BLOCKBUSTER MUSIC POLICY AND PROCEDURE
DRESS AND GROOMING STANDARDS
Our customers expect store personnel to be easily identifiable. For this reason, we have established the following Dress Code and Grooming Standards for all Blockbuster Music stores. These guidelines support our professional company image as well as BBEC's family entertainment philosophy and will ensure consistency across the chain. Always presenting a professional appearance is one of the factors that will help distinguish us from the competition.
In general, presenting a professional appearance means you should be clean and neat. We expect our employees to have hair in place, teeth brushed, nails clean, and wearing shined shoes and unwrinkled clothes in good condition.
Store Management is responsible for monitoring and enforcing these standards. Any employee arriving at work improperly attired (for example, wearing stained or torn clothing) shall be instructed to leave and change clothes on their own time.
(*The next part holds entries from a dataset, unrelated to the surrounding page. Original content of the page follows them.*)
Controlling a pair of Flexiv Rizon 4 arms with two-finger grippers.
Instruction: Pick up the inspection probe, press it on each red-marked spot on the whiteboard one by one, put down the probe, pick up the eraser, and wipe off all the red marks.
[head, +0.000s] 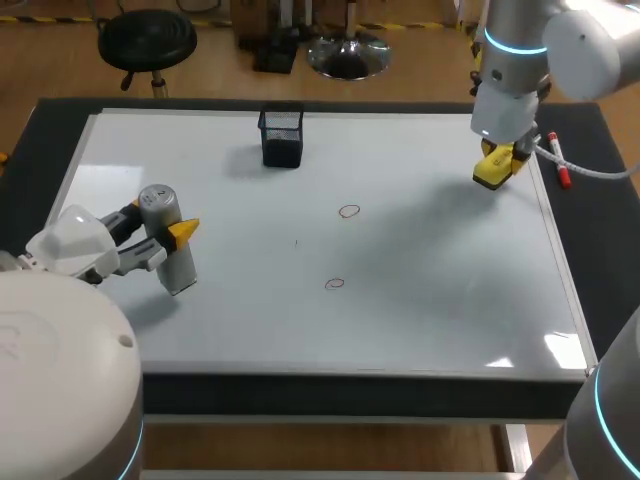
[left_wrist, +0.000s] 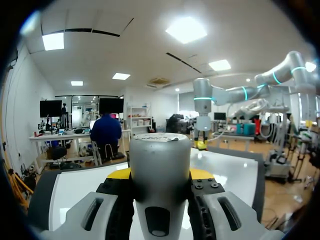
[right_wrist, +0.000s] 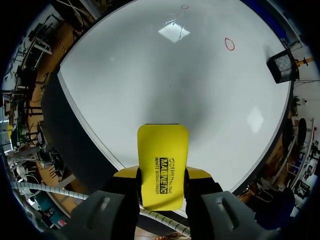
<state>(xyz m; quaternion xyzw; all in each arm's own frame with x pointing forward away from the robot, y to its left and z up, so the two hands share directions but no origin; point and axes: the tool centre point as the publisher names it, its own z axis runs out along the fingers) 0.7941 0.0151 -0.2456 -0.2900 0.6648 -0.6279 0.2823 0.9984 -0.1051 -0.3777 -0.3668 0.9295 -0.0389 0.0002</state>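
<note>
The grey cylindrical probe (head: 170, 245) stands slightly tilted at the whiteboard's (head: 430, 300) left side, with my left gripper (head: 165, 235) shut on it. From the left wrist, the probe (left_wrist: 160, 170) fills the gap between the yellow tips of the left gripper (left_wrist: 160, 175). Two small red circles (head: 348, 211) (head: 334, 283) are drawn near the board's middle. Near the far right corner, my right gripper (head: 497, 160) is shut on the yellow eraser (head: 492, 174), just over the board. In the right wrist view, the eraser (right_wrist: 162, 160) juts out of the right gripper (right_wrist: 161, 175), with one red circle (right_wrist: 229, 44) far ahead.
A black mesh pen holder (head: 282, 137) (right_wrist: 282, 67) stands at the board's far middle. A red marker (head: 558, 160) lies on the dark table edge, right of the eraser. The whiteboard's frame runs close beside the right gripper.
</note>
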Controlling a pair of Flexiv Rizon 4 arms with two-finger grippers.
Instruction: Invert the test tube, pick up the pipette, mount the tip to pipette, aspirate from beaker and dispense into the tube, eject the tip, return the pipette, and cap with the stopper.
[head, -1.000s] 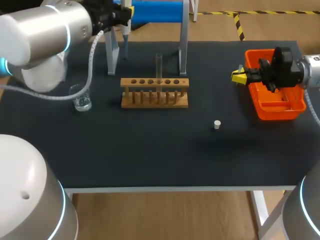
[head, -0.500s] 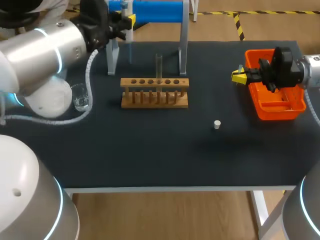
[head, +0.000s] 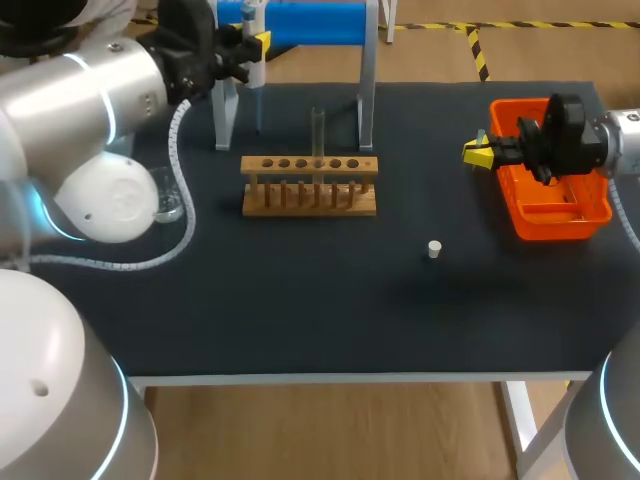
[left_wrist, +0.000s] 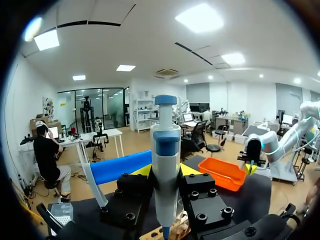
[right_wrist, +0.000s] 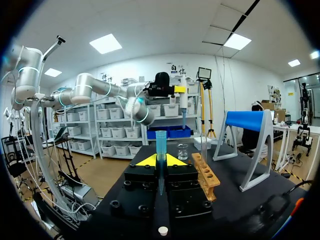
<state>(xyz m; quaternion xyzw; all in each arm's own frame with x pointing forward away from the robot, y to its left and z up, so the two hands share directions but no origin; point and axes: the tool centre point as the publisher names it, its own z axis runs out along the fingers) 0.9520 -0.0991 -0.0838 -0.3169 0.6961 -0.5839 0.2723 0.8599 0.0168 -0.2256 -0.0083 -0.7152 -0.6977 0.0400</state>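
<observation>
My left gripper (head: 252, 42) hangs over the table's far left, shut on a white and blue pipette (head: 257, 75) that points down; in the left wrist view the pipette (left_wrist: 165, 165) stands upright between the fingers. A clear test tube (head: 318, 130) stands mouth up in the wooden rack (head: 310, 187). Half hidden behind my left arm is the glass beaker (head: 168, 207). My right gripper (head: 480, 153) hovers beside the orange bin (head: 553, 205), shut on a blue pipette tip (right_wrist: 160, 145). The white stopper (head: 434, 249) lies loose on the mat.
A blue stand on metal legs (head: 366, 95) rises behind the rack, close to the pipette. My left arm's cable (head: 180, 150) loops down over the mat near the beaker. Bare mat lies between the rack and the front edge.
My left arm has swung its elbow down and outward, and the pipette has shifted slightly to the right near the stand. The right arm has not moved.
</observation>
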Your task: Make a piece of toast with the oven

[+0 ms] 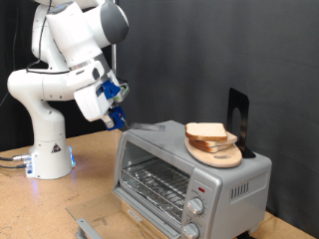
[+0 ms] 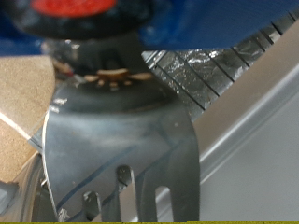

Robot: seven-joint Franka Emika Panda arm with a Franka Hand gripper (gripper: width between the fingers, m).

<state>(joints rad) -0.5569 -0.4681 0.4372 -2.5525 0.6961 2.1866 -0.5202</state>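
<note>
Gripper (image 1: 117, 119): blue-cased, hanging just beside the oven's (image 1: 189, 169) top corner on the exterior view's left, fingers clamped on the handle of a metal spatula (image 2: 121, 154); the finger pads themselves are lost in blur and shadow in the wrist view. Spatula: slotted blade fills the wrist view, out of focus, its lower edge cut off; in the exterior view only a thin grey strip shows above the oven's roof. Arm: white, base on the wooden table (image 1: 90, 174) well to the oven's left, elbow folded high, wrist angled down toward the oven. Piece of toast (image 1: 206, 131): on a round wooden board (image 1: 217, 153) atop the oven's roof. Oven: door lowered, wire rack visible inside, far end cut off by the frame's bottom.
</note>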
These standards are to be implemented and enforced in all Music stores. Anyone who violates these standards is subject to disciplinary actions, up to and possibly including termination.
Make-up: Make-up may be worn as long as it is moderately applied.
Hair: Hair must be clean and well groomed. Extreme styles and colors are not permitted. For example, no mohawks or spiked "punk" hair styles, or unnatural hair colors such as pink or purple. Hair on males must be no longer than two inches below the top of the collar. We expect employees with mustaches, beards, and sideburns to keep them neatly trimmed. Either be clean shaven or have a full beard. Goatees, and hair under the lip are not acceptable. Half grown beards are not acceptable (if you are starting a beard, plan it so that you are beyond the stubble stage before you report back to work).